> [Your goal]: Before writing anything, find the line that contains "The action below", then retype the entries below exactly from their first line through that one, without pictures.

======== The records ========

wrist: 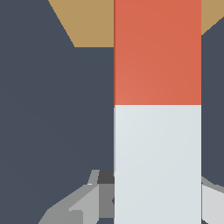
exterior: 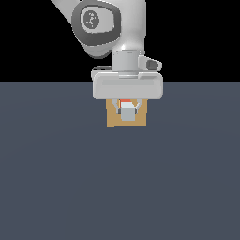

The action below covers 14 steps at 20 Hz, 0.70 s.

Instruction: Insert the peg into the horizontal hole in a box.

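1. End effector hanging from the white arm, fingers down and closed narrowly on the peg, one finger at each side.
2. Gripped on the white half, as the wrist view shows: grey fingers flanking the pale end of the peg.
3. Long axis lying level, running from the end effector toward the box; orange-red half leading, white half trailing.
4. Seen end-on in the exterior view: pale square end facing the camera, a sliver of orange-red above it, all framed against the tan face of the box.
5. Orange-red end reaching over the tan box in the wrist view; contact or entry into the hole cannot be told, the hole itself hidden behind the peg.
6. Box resting on the dark slate worktop, just behind the end effector.
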Tool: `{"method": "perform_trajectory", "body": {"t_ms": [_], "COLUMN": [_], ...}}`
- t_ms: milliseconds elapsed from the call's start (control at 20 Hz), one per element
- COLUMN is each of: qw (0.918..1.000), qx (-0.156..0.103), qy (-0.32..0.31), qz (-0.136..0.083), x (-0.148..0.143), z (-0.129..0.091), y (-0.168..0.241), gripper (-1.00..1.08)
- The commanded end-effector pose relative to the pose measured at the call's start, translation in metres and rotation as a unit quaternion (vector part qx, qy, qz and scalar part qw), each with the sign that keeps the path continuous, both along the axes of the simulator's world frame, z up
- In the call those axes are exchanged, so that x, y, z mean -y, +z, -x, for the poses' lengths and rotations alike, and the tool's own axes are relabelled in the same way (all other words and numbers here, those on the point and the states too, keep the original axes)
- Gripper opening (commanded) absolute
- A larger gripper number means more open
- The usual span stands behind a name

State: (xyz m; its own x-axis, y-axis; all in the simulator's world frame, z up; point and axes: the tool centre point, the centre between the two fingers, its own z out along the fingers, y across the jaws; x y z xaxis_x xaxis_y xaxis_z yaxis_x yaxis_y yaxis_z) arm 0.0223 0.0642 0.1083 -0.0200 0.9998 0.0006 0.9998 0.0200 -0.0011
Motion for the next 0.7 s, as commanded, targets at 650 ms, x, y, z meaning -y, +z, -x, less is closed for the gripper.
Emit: {"method": "perform_trajectory", "body": {"t_ms": [650], "qw": [1.0000], "qx": [0.001], "qy": [0.000], "qz": [0.000], "x": [-0.068], "z": [0.002], "y": [0.001], "gripper": [-1.00]}}
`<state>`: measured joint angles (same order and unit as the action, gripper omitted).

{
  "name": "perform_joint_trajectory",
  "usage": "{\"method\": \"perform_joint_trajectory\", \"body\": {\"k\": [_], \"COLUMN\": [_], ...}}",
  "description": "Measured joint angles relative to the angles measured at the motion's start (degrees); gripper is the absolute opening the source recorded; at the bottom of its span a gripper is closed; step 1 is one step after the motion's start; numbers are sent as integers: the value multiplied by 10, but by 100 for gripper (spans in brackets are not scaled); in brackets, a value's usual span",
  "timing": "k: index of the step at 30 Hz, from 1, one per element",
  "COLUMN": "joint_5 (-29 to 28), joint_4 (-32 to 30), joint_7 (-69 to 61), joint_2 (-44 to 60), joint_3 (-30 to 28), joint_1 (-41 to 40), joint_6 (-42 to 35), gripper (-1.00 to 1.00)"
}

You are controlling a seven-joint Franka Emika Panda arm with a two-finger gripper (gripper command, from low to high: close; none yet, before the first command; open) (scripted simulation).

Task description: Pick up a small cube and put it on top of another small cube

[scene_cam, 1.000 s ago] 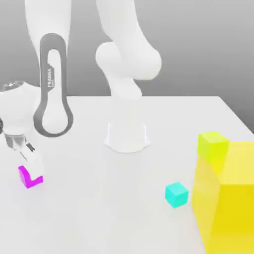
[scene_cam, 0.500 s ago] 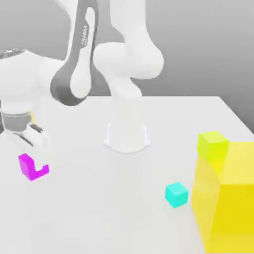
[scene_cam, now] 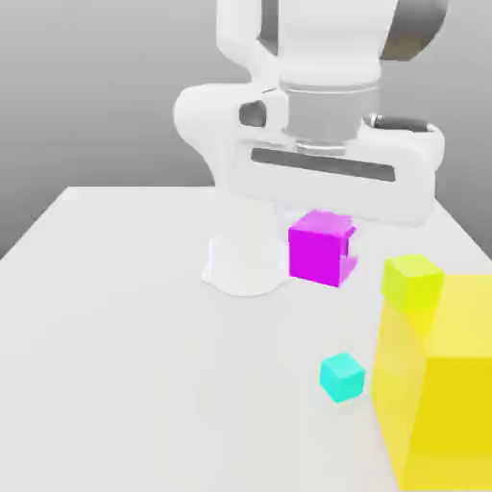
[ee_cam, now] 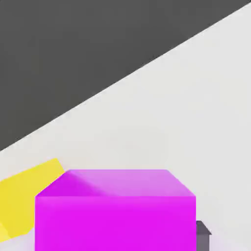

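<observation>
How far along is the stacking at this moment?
Done: the pick. The magenta cube hangs clear of the table, clamped in the gripper. In hand: the carry, with the cube up near the robot's base. Left: setting it on another small cube; the cyan cube and the yellow-green cube both sit uncovered.

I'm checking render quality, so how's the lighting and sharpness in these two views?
Exterior view: flat, even light, no glare, faint shadows on the table; magenta cube slightly soft-edged. Hand view: magenta cube evenly lit, crisp edges, dark backdrop above the table.
</observation>
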<state>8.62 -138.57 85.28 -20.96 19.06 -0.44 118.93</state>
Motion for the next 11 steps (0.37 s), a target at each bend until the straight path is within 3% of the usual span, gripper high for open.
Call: {"method": "perform_joint_trajectory", "body": {"k": [4, 5, 11], "joint_5": [6, 6, 5], "joint_4": [-28, -37, -41], "joint_7": [36, 38, 39], "joint_2": [19, 25, 28], "joint_3": [43, 46, 48], "joint_1": [23, 23, 23], "joint_6": [46, 61, 68], "gripper": [-100, 100, 100]}}
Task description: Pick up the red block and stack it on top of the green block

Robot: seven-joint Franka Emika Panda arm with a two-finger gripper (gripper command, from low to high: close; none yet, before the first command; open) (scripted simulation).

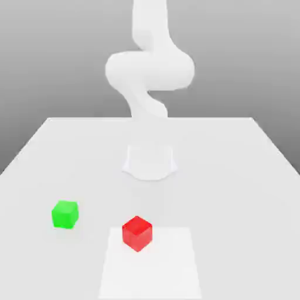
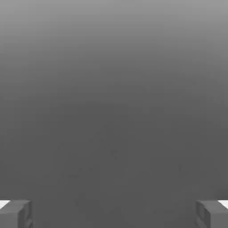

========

> [Exercise solution]:
wrist: 
exterior: 

The action below covers 14 steps at 20 Hz, 0.70 s.

This is the complete output for the exercise.